__Action item__.
In the material below, transcribe every line from the first through the line holding "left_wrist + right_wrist", exactly, and stop after that line.

───── Supplied data ─────

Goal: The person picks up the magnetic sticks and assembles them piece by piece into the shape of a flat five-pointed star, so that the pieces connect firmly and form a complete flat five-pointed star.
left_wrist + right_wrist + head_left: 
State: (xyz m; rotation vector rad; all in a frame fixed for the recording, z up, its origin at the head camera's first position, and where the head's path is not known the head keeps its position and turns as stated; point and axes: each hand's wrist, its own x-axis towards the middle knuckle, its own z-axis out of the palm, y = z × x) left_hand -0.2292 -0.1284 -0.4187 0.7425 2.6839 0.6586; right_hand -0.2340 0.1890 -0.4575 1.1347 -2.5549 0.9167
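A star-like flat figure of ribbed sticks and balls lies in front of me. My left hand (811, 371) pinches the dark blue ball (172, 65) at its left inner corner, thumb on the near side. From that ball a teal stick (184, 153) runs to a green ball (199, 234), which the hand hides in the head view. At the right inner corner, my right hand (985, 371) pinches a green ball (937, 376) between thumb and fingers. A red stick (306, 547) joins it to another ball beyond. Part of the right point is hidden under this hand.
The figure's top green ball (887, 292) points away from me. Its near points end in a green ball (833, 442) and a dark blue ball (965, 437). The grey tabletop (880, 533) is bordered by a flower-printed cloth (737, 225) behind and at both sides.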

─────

__Response to this exercise__.
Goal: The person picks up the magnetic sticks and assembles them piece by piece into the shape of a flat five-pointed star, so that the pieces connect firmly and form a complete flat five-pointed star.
left_wrist + right_wrist + head_left: 

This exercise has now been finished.